REQUIRED WORK – Copy exactly the stretch of data below from the line with "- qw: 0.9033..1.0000" through the line with "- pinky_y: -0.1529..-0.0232", including both of those lines.

Start of Block

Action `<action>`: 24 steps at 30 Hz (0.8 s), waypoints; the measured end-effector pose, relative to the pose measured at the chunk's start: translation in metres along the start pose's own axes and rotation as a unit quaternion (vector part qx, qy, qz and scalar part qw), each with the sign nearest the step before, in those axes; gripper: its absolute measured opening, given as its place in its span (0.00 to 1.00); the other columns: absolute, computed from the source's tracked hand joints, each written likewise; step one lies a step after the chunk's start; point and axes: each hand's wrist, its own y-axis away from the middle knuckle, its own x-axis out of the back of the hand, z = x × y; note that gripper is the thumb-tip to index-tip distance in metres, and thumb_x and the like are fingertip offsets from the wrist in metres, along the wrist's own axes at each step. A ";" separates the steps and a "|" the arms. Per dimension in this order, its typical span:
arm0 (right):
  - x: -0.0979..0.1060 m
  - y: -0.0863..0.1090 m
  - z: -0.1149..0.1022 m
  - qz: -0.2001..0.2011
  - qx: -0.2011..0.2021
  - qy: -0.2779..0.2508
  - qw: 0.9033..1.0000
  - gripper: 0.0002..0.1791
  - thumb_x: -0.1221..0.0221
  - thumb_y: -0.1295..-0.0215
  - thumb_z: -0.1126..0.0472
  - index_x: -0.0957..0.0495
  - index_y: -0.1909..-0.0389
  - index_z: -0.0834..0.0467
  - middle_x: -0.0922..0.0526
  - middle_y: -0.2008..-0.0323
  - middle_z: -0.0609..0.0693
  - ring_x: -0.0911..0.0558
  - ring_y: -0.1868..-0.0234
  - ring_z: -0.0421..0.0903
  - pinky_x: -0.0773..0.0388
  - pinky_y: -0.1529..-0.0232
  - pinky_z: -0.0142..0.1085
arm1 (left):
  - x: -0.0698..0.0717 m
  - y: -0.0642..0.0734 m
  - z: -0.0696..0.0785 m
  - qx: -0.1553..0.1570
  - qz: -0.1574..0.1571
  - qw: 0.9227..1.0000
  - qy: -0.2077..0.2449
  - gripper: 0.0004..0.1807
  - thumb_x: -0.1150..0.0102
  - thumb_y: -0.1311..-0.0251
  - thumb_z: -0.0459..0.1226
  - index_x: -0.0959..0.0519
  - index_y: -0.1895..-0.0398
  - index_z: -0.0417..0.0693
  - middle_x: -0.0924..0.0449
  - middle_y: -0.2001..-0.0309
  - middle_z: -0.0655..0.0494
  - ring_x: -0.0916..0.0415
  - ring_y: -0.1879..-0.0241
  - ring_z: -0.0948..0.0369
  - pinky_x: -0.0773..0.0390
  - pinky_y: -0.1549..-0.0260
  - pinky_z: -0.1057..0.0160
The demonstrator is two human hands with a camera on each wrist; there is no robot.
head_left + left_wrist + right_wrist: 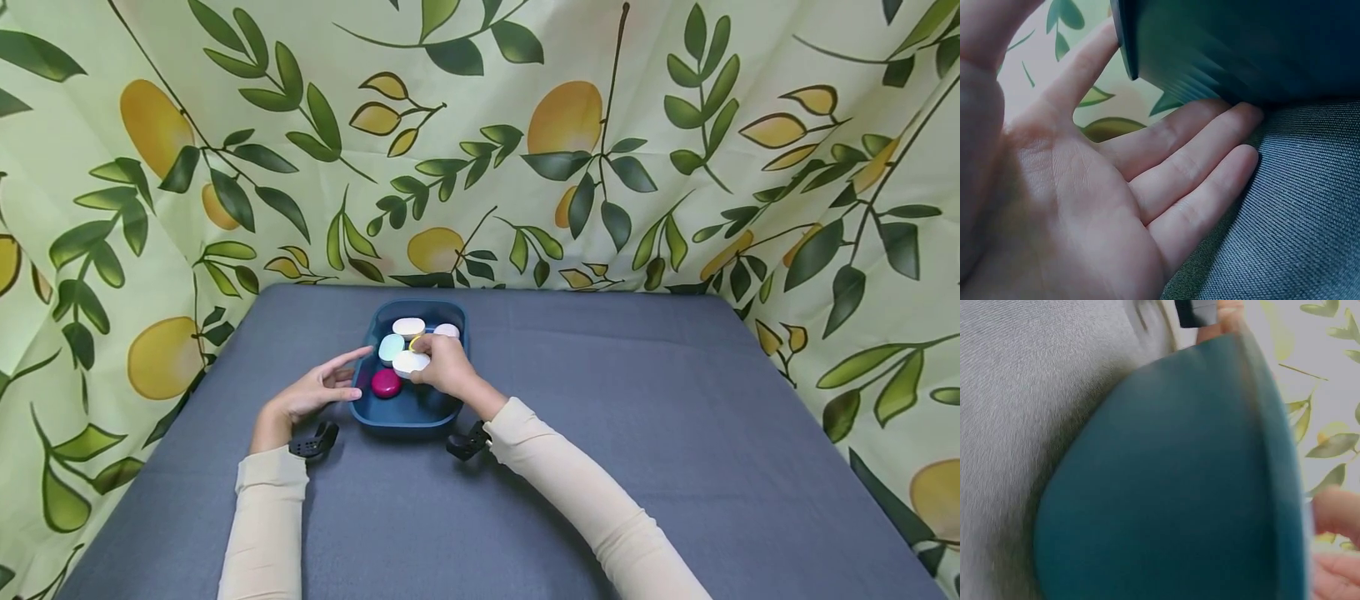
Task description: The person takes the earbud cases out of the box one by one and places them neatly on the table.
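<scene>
A deep blue rectangular tub (408,428) with rounded corners stands on the table. My right hand (448,367) reaches over its right rim and pinches a white oval soap-like bar (409,363). A bit of yellow (414,342) shows beside those fingertips; what it is I cannot tell. Around the bar lie a light-blue rounded piece (392,348), a magenta round piece (386,383), a cream oval piece (408,327) and a pale round piece (447,331). Against the tub's left side rests my left hand (318,392), fingers extended; the left wrist view shows its palm (1079,206).
Dark grey-blue cloth covers the table (637,450). Behind and at both sides hangs a leaf-and-fruit patterned curtain (480,167). Black bands sit on the left wrist (315,442) and right wrist (468,442). The tub's wall (1166,475) fills much of the right wrist view.
</scene>
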 end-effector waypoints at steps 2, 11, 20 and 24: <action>0.005 0.002 0.004 -0.006 0.026 -0.019 0.999 0.20 0.31 0.51 0.67 0.19 0.55 0.64 0.14 0.54 0.57 0.18 0.55 0.49 0.21 0.51 0.36 | 0.000 0.000 0.000 0.002 0.001 1.000 -0.001 0.40 0.44 0.36 0.35 0.51 0.24 0.47 0.60 0.23 0.36 0.57 0.27 0.30 0.51 0.32 0.30; 0.027 0.008 0.033 -0.027 0.070 -0.122 0.990 0.23 0.34 0.49 0.70 0.22 0.49 0.68 0.17 0.50 0.63 0.17 0.52 0.54 0.20 0.45 0.44 | 0.000 -0.001 -0.001 -0.002 0.004 1.000 0.000 0.40 0.44 0.37 0.34 0.51 0.24 0.46 0.60 0.23 0.35 0.56 0.27 0.30 0.50 0.32 0.30; 0.052 0.011 0.069 -0.001 0.058 -0.201 0.978 0.23 0.36 0.47 0.73 0.23 0.47 0.71 0.19 0.48 0.68 0.19 0.48 0.58 0.22 0.42 0.44 | 0.000 0.000 -0.002 -0.003 0.007 1.000 -0.003 0.40 0.43 0.37 0.35 0.50 0.24 0.46 0.60 0.23 0.35 0.57 0.27 0.30 0.52 0.32 0.30; 0.065 0.012 0.085 0.016 0.035 -0.223 0.974 0.24 0.36 0.48 0.75 0.24 0.47 0.72 0.19 0.48 0.69 0.18 0.48 0.59 0.21 0.43 0.43 | -0.001 -0.001 -0.002 -0.002 0.010 1.000 -0.005 0.40 0.42 0.37 0.35 0.50 0.24 0.46 0.60 0.23 0.36 0.57 0.27 0.29 0.53 0.32 0.30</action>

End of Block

SOLUTION TO THIS PROBLEM –
  - qw: 0.9033..1.0000
  - gripper: 0.0002..0.1791
  - thumb_x: -0.1221..0.0221
  - thumb_y: -0.1295..-0.0215
  - thumb_z: -0.1126..0.0472
  - index_x: -0.0957..0.0495
  - index_y: -0.1909..-0.0389
  - index_z: -0.0834..0.0467
  - middle_x: -0.0922..0.0526
  - middle_y: -0.2008..-0.0323
  - middle_z: -0.0609..0.0693
  - ring_x: -0.0911..0.0558
  - ring_y: -0.1868..-0.0234
  - ring_z: -0.0421..0.0903
  - pinky_x: -0.0773..0.0388
  - pinky_y: -0.1529..-0.0232

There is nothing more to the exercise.